Depression Community - How do you actually feel today?
Lost. Like I don't know what to think or how to feel, but I don't have a reason to feel this way.
@Tabby1212
I feel the same way often.
Extraordinarilly sad, but in control. I managed to get some things done and to put on a happy face.
my depression has only seemed to be getting worse. more bad days than good ones.
@saraxmclaughlin I know the feeling all to well
lost and harmful. I don't want to bring others down with me.
I'm actually feeling kind of manic. After 2 weeks of depression I feel almost hyper. I'm restless and I agitated, however, there's still this lingering sadness. How do I level out?
I feel like a failure at life. Like my life will never get any better..
I'm tired, the kind of tired that sleep can not fix. I do not find joy anymore. Food used to be a comfort and now it's a hindrance. It causes more pain than comfort. I do not have any outside social interactions except for on my phone and my Bear says I'm pushing him away by being on my phone too much. Because of health issues I sleep alone, I'm emotionally & sexually starving! I am stuck at home. I have no life. I cook and clean and eat. Everyday same thing. My highlight is getting to leave the house even if is to grocery shop and pay bills. I suffer through everyday... Wanting the day to end so I can escape the pain and go back to sleep, if I can sleep. Everyday I want it to end quickly, not to get to the next day but to escape reality.
I'm just so tired... I just want to quit. I'm 468lbs of i'm broken life.

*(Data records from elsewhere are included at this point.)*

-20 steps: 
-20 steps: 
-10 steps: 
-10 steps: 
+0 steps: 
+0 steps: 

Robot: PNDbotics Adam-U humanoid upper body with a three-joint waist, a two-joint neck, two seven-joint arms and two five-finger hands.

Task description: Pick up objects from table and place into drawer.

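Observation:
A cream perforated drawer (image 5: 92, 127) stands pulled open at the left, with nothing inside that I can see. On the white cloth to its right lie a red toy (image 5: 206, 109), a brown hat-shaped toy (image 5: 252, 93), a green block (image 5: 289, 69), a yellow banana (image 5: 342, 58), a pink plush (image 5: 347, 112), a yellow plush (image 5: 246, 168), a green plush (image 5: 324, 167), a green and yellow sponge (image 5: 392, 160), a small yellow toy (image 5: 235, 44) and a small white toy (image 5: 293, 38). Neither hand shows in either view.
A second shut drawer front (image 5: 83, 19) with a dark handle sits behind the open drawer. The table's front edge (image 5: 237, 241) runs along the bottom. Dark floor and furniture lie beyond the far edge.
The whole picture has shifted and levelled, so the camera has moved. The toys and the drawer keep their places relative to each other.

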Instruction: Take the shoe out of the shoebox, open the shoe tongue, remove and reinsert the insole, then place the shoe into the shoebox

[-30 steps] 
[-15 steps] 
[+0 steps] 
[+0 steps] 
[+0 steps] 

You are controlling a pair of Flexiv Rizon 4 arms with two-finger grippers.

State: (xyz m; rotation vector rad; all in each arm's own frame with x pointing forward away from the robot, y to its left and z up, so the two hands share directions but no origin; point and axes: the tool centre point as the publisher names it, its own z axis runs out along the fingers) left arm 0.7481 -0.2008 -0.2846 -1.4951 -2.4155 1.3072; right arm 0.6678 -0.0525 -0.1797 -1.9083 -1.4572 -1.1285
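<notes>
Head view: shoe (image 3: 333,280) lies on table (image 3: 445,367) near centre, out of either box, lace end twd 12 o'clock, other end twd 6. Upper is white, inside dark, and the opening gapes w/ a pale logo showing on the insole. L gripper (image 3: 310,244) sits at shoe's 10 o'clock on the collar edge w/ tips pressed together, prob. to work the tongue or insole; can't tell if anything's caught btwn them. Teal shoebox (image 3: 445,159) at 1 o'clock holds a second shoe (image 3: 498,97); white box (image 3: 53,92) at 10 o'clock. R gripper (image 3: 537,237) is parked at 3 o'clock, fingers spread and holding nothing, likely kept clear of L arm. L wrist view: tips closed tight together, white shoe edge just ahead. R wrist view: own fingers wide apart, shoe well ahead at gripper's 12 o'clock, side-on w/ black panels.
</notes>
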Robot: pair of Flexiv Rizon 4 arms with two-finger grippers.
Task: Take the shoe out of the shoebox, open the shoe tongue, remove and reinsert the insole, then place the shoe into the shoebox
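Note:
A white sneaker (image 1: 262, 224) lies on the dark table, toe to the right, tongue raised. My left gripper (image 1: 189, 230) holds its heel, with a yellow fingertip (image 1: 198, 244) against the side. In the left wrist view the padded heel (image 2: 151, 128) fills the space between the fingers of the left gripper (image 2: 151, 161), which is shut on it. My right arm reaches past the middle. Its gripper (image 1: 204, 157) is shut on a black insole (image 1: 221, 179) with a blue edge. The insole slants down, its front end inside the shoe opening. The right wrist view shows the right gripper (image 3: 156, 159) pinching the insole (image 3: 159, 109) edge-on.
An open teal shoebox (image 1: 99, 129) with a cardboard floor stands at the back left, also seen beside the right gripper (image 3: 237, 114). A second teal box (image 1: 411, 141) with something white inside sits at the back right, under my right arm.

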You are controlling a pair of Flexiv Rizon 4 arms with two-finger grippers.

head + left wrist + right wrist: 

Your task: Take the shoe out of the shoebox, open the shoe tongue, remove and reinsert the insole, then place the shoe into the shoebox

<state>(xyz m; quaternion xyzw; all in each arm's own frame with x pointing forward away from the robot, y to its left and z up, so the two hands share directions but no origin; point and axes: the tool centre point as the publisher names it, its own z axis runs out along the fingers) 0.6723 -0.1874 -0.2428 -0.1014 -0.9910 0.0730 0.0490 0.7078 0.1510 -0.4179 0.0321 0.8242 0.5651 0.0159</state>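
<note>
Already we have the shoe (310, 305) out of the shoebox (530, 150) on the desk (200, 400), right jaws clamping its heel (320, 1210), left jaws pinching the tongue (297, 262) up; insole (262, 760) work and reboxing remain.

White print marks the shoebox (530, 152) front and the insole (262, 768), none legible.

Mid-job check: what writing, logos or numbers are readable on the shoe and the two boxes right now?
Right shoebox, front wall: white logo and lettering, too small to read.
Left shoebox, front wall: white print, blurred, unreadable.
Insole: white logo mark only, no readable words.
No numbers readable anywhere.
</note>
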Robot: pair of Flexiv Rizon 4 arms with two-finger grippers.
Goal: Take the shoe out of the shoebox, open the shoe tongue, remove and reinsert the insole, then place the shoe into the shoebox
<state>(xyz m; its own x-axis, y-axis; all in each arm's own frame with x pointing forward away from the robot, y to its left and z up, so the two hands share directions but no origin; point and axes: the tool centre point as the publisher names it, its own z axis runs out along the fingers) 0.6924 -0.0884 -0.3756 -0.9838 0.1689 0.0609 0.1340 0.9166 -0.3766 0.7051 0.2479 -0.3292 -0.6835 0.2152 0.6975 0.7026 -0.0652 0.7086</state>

Like a failure. Nothing works.
I've tried my hardest to make myself happy and being successful to not avail. The world seems to go against me but no one notices. I write poetry to help but someone can see the true ink pouring out of my eyes before them. I know I have it better than many people around the world, but we all have problems. So,é times, it seems that not all of us are fixable. Sometimes I want to all just to end, but my friends are what pushes me, without them,....Imdomt know where I could be...
@RomeTeigo
**can't
Sad cry all Day nothing does interest me
I feel like 7 years of on and off employment (mostly off) have left me unable to appreciate finally getting a job, even if I enjoy it. It's like, this doesn't really matter big-picture-wise. Jobs seem trivial and hold none of the anxiety they did when I was desperate for one. Now it's just "Whatever, this one won't last either."
@FeelsMoreLikeAMemory
I could have written this. I miss being able to stay in bed all day doing nothing.
Sad, really looking for hope and positivity in the future but can't seem to see the light.